Apache Airflow is an open source tool designed for workflow orchestration especially useful in the field of data engineering. DAGs are defined in Python files and set the relationship and dependencies between the tasks to be executed. You can take a look at this other post where we made an introduction to Basics on Apache Airflow.
This tool allows the user to define when and how these tasks will be executed through the scheduler component, which is responsible for interpreting and launching them when appropriate. In this article, we explore the different options that Airflow provides for scheduling a DAG and that can be separated into two groups: time-based schedules (cron and timetables) and event-based schedules (triggers and datasets).
Cron and time intervals
In Airflow you can define the DAG schedule as a cron expression to launch DAGRuns periodically. This is the simplest way to schedule a DAG. A cron expression is composed of five fields separated by spaces representing, in order, minutes, hours, days of the month, months and days of the week. These five fields describe the time at which the DAG should be launched.

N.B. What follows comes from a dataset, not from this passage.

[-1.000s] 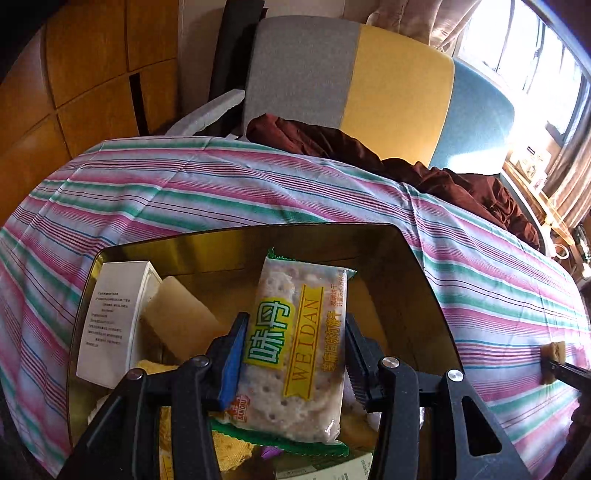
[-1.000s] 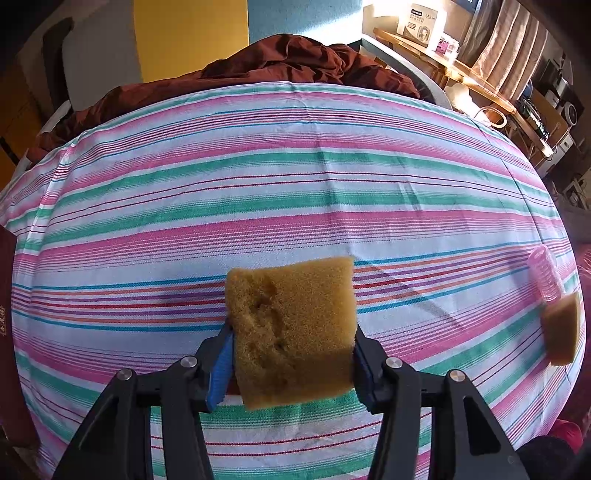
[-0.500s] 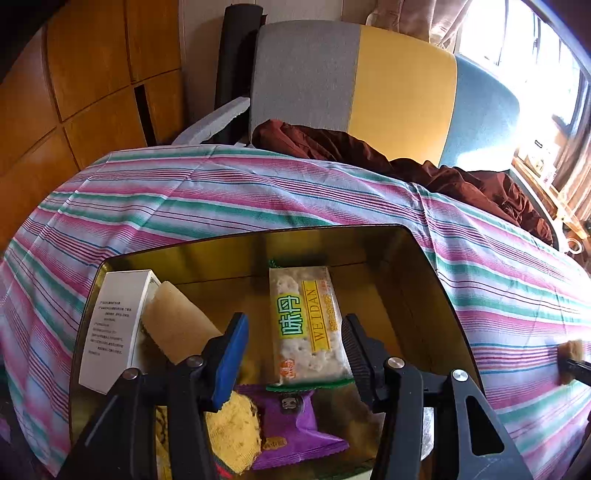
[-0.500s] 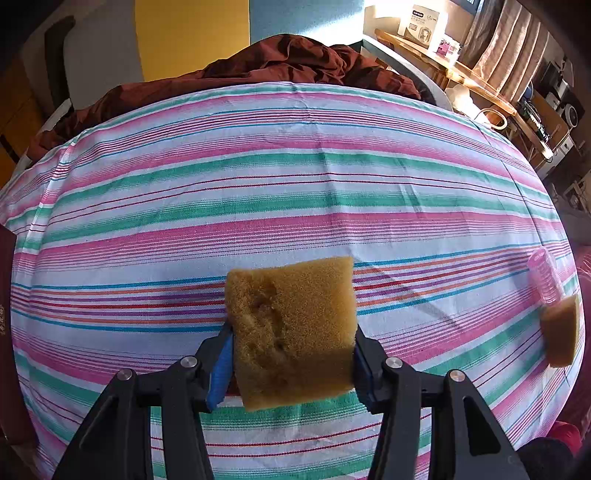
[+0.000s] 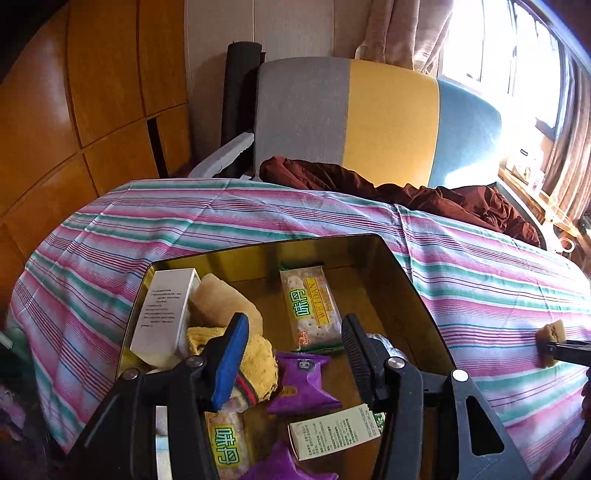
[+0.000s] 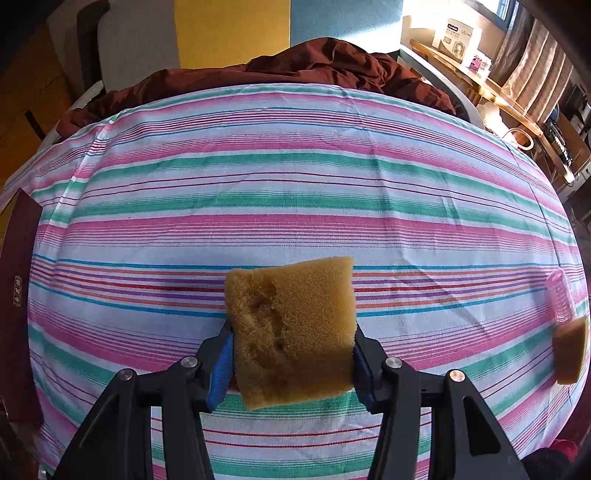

An example might be a process that you want to launch each day at 12:00 noon, that is, launch the DAG when the hour is 12 and the minute is 0. You can pass the expression cron as a string to the schedule parameter in the DAG definition as follows:
dag = DAG(
dag_id='dag_with_cron_schedule',
start_date=datetime(2024, 1, 1),
schedule='00 12 * * *'
)
Cron also provides characters to define for each value (\*), ranges (-), lists (,), etc. This DAG would be launched on weekdays at 7:00 am and repeated every 5 minutes until 7:20 am:
dag = DAG(
dag_id='wake_me_up',
start_date=datetime(2024, 1, 1),
schedule='00-20/5 7 * * 1-5'
)
In the Airflow UI, in the Browse > DAG
Runs tab you can see the generated DAGRuns:
Additionally, you can also schedule DAGs with preset cron values. Examples are @hourly, @daily or @weekly. In addition to these, there are some values specific to airflow:
- @continous: a new DAGRuns is created when the previous one finishes.
- @once: only one DAGRun is created.
- None: the scheduler does not create any DAGRun. This option can be used when the DAG is activated externally.
Finally, if you want to run the DAG at fixed intervals, you can also use timedelta objects, from the datetime library. To understand the difference between cron and timedelta, two DAGs with start_date equal to 2024-01-01 00:15 are created and executed every 30 minutes. With cron the expression schedule="*/30 * * * * * *"
is used and these are the DAGRuns executed:
With timedelta we use schedule=timedelta(minutes=30)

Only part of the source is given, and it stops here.